_Task item_
Scan the records for "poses". Report each line that includes it.

_Data provided_
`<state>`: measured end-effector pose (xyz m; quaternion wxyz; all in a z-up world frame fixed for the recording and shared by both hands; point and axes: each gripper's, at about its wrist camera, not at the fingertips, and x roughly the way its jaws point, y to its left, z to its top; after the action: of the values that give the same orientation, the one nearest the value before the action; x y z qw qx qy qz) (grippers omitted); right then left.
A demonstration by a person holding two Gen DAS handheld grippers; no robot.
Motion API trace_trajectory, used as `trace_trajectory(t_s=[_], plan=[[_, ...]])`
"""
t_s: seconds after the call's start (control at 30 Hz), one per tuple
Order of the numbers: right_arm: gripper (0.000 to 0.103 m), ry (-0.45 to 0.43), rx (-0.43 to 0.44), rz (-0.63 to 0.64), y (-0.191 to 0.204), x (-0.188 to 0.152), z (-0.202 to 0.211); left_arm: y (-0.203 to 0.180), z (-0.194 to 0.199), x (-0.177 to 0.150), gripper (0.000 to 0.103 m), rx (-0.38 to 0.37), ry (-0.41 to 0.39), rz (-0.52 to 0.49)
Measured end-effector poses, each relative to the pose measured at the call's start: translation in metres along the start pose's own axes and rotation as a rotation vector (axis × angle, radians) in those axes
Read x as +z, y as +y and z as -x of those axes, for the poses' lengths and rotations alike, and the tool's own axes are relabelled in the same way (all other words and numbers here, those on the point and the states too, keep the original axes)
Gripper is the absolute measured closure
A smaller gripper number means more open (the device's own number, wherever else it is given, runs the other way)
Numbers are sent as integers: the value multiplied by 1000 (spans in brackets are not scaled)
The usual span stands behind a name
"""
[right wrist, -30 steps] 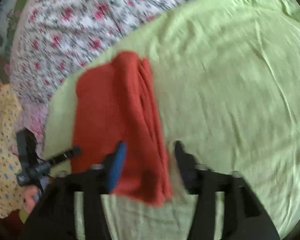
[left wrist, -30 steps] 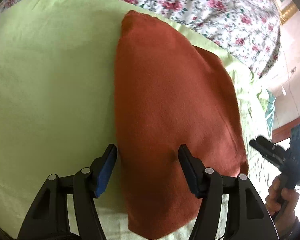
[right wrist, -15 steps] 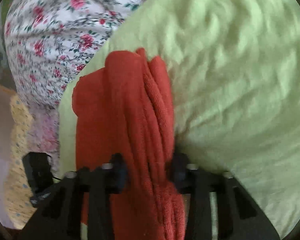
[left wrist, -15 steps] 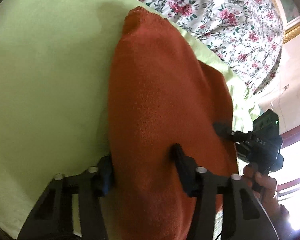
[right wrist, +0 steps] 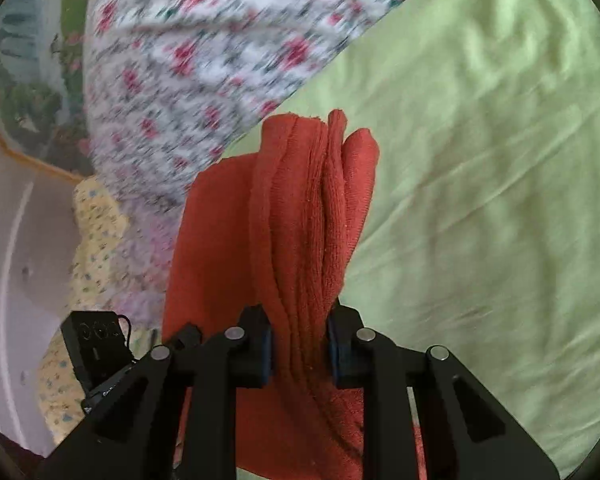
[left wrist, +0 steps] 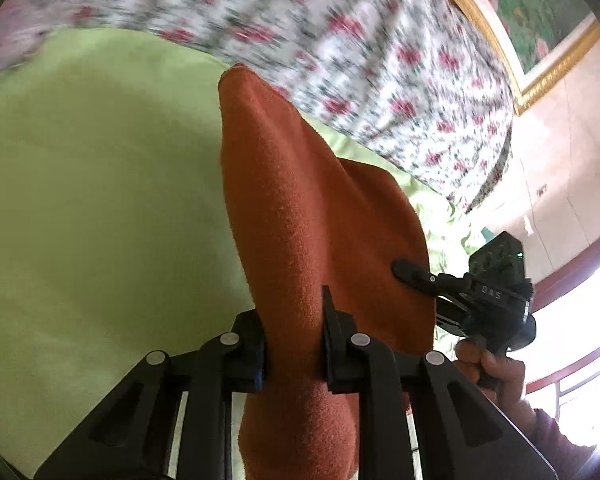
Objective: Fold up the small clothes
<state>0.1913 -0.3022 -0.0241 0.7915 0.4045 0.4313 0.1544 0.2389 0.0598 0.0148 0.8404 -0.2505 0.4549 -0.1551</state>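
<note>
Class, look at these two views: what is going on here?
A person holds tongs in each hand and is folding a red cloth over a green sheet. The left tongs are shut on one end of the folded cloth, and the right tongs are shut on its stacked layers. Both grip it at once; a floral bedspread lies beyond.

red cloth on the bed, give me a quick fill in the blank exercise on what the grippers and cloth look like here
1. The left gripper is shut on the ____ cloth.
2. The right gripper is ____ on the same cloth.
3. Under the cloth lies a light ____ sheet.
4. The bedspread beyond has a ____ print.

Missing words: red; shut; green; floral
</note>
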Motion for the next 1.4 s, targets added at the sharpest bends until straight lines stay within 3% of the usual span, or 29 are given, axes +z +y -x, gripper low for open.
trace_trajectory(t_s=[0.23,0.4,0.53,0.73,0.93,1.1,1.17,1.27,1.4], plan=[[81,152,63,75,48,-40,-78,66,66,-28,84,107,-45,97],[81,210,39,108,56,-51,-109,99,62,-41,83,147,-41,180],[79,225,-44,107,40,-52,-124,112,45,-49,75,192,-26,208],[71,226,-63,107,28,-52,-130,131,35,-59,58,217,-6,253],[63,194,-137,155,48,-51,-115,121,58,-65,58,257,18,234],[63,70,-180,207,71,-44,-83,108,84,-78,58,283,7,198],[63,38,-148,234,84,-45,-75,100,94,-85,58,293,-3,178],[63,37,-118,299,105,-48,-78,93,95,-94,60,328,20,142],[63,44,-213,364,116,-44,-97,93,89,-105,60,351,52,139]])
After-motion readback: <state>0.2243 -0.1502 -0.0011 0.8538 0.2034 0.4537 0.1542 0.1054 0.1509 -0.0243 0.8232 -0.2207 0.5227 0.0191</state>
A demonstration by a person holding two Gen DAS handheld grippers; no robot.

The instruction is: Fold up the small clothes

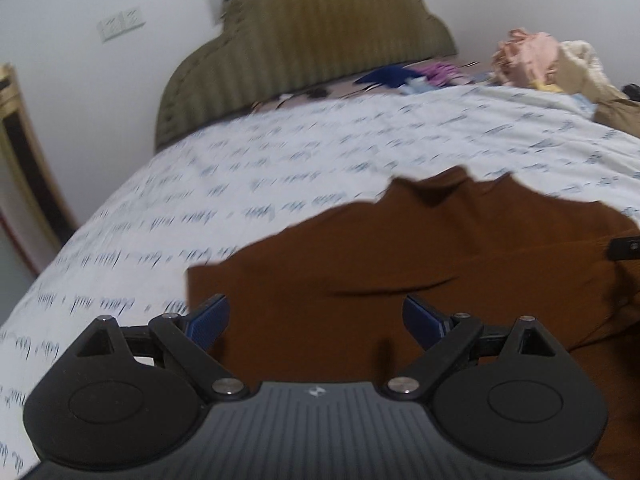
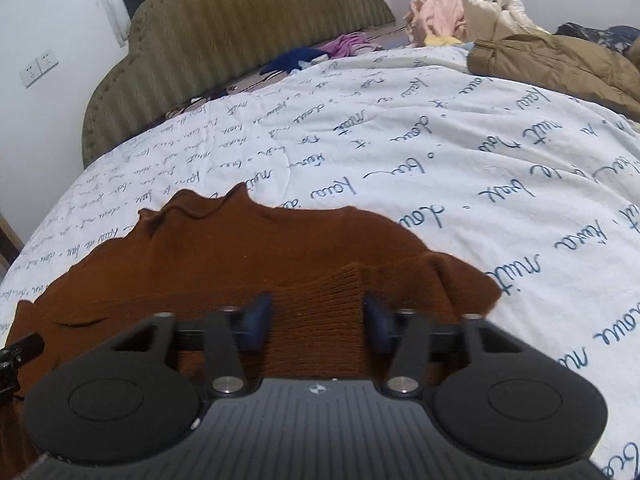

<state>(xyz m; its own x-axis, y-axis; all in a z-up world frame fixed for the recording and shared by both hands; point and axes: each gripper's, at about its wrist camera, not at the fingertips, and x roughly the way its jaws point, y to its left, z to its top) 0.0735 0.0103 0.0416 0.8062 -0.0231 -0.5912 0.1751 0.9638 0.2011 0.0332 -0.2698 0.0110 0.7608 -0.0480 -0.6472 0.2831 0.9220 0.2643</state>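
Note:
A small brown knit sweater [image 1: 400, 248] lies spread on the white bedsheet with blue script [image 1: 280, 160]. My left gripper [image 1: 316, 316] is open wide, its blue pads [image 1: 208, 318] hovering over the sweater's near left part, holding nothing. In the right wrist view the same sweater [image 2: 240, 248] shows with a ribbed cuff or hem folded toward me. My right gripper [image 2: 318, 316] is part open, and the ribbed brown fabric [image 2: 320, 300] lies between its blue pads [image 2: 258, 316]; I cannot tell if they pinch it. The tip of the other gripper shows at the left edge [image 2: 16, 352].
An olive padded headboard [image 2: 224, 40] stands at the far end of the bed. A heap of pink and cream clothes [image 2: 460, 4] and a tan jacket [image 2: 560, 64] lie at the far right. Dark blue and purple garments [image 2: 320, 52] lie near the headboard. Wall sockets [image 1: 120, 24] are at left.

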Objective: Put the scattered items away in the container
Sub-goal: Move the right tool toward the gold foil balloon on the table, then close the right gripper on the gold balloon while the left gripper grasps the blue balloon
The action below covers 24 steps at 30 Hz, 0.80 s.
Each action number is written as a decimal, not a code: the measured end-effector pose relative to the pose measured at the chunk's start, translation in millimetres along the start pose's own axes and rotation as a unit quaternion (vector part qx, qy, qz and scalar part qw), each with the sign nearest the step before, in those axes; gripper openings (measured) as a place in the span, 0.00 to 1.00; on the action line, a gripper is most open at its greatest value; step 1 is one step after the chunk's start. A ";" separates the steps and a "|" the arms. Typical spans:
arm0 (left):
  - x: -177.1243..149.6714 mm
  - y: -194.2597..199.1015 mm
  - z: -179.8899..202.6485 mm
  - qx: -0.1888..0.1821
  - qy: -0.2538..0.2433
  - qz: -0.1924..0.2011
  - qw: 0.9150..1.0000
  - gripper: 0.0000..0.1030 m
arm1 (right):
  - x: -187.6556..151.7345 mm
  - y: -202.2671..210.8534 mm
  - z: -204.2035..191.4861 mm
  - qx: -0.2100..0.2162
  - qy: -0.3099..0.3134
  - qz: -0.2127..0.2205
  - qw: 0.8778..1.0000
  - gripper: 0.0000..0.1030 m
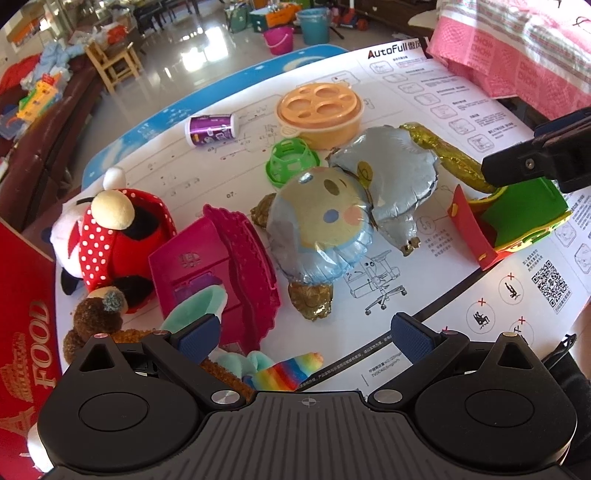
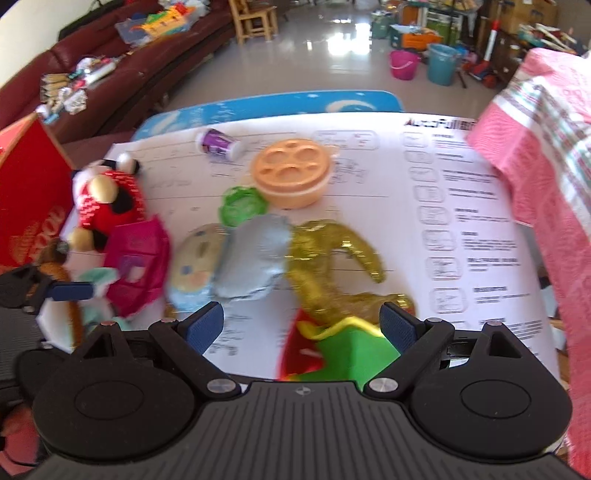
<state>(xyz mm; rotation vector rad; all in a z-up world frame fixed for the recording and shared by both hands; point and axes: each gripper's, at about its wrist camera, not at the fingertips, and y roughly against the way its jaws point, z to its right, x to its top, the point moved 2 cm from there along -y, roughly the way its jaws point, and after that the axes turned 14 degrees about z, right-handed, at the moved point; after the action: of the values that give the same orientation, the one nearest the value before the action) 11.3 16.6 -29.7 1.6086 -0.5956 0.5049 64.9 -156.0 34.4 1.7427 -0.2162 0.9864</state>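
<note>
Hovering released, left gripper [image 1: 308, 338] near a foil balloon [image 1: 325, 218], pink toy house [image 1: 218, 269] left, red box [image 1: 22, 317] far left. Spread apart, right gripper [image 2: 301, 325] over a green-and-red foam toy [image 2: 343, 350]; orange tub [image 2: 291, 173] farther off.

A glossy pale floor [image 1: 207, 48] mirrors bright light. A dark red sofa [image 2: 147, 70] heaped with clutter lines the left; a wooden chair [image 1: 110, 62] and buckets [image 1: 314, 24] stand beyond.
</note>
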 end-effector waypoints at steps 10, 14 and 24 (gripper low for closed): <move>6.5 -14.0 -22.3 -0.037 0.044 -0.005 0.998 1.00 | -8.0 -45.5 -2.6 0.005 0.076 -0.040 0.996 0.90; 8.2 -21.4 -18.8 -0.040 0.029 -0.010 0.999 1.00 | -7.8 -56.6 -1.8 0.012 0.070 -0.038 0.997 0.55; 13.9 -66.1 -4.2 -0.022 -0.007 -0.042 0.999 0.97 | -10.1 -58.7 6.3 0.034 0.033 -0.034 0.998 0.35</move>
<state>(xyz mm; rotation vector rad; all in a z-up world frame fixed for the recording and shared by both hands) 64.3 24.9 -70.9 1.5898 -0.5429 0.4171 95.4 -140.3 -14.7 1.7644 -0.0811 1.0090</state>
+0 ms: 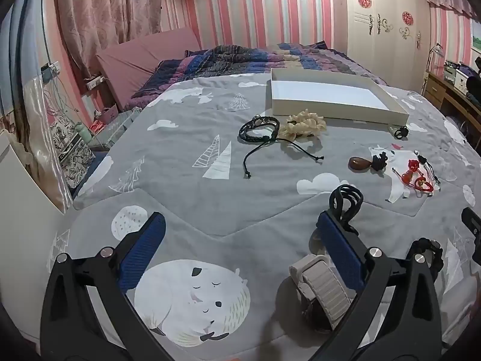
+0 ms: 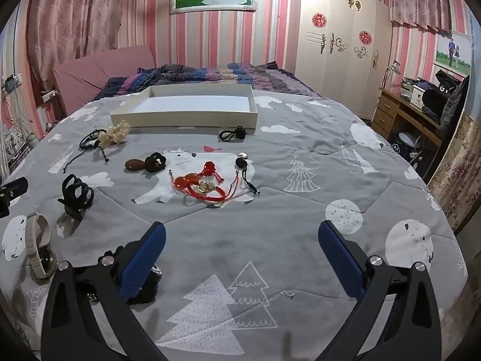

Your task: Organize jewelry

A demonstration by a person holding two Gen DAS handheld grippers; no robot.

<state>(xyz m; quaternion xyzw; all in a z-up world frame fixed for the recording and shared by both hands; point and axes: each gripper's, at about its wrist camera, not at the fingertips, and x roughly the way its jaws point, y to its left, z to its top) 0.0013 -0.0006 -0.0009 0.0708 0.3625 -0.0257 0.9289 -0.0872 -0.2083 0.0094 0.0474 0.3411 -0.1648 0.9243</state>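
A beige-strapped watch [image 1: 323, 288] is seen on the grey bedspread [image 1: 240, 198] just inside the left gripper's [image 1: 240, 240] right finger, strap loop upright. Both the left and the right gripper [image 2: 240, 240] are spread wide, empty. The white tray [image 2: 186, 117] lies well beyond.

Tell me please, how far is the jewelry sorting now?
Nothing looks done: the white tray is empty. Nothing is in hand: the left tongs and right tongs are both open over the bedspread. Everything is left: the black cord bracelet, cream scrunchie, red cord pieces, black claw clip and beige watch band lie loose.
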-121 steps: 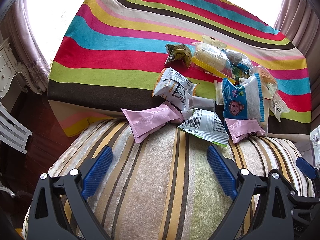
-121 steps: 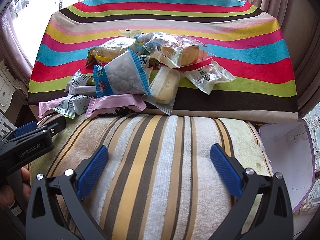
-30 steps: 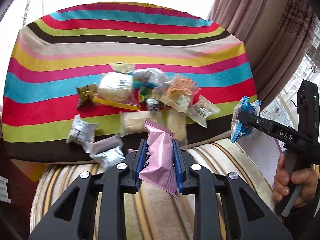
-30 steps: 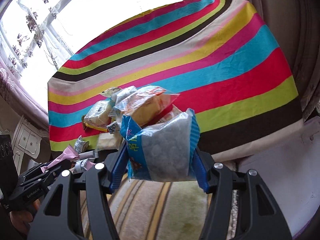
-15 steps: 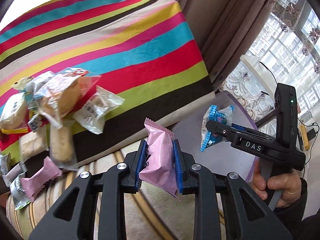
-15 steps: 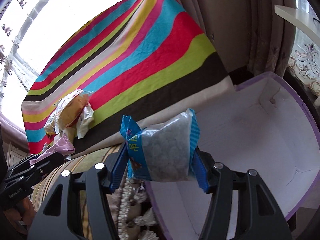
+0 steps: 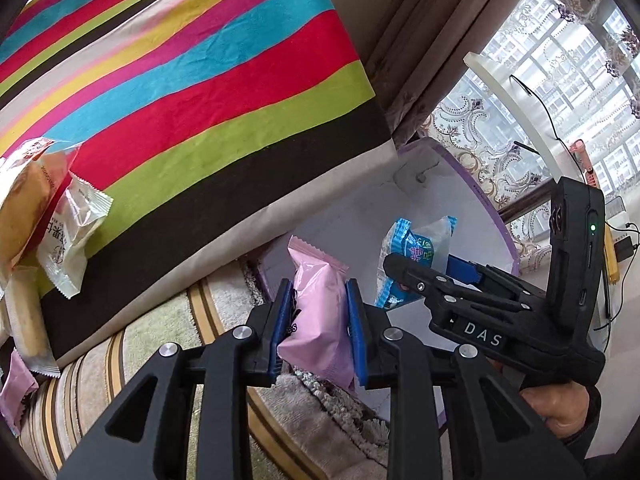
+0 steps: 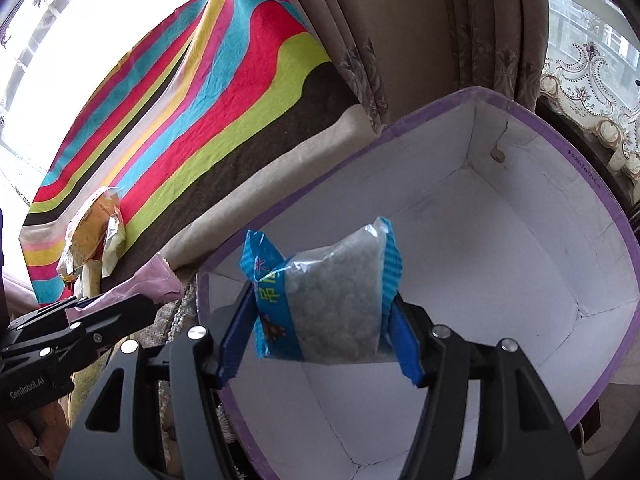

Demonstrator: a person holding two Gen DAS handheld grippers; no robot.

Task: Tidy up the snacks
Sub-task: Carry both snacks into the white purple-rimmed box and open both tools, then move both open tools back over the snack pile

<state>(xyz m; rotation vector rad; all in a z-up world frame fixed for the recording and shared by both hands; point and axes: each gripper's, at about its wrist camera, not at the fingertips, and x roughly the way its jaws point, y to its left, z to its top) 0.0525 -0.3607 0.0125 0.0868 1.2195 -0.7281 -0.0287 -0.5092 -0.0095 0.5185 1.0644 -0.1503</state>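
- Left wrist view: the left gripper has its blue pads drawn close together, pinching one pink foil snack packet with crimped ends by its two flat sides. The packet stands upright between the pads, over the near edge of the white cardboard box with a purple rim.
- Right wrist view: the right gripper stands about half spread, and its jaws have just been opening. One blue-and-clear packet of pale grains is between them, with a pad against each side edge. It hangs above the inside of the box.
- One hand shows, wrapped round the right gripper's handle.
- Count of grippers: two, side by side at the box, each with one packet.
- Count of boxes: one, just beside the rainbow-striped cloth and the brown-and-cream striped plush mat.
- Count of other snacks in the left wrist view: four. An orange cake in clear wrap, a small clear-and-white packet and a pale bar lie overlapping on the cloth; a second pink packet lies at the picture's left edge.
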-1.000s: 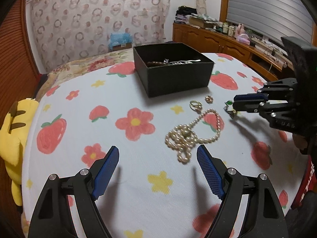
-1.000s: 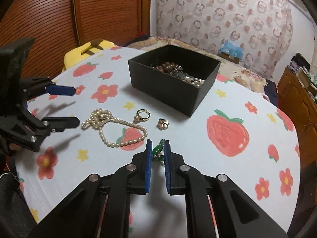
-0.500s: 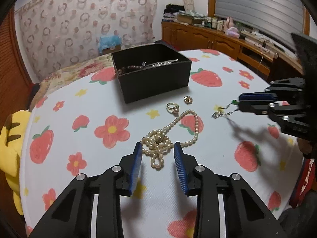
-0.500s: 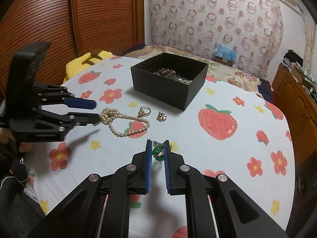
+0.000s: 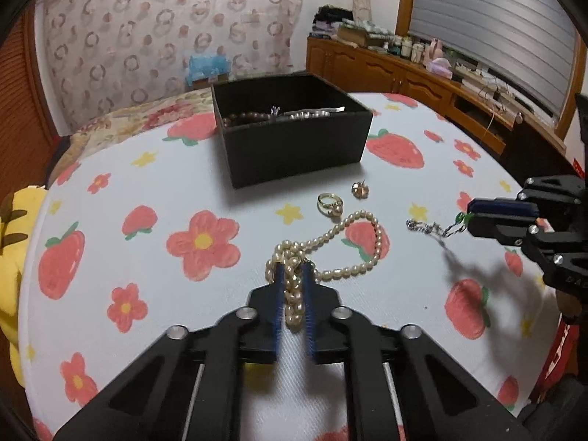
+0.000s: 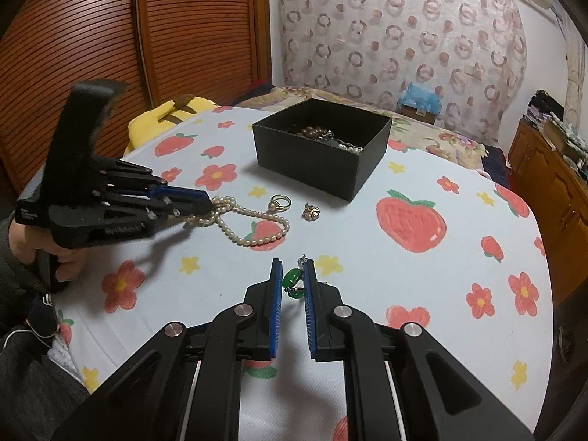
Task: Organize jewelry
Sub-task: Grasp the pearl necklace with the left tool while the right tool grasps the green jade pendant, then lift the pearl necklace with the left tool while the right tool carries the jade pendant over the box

_Written solution_
Measured end-effector poses, each relative to the pose measured at the call's start: translation in metres along the start pose's own axes and rotation as a rotation vector (axis × angle, radians) in those axes
Read x as +z, y as +y and z as -x of those axes, for the poses' lengths and rotations alike, and the tool's own axes are relabelled in the same way (all other words and numbers here, those on the point and the states too, keep the original axes)

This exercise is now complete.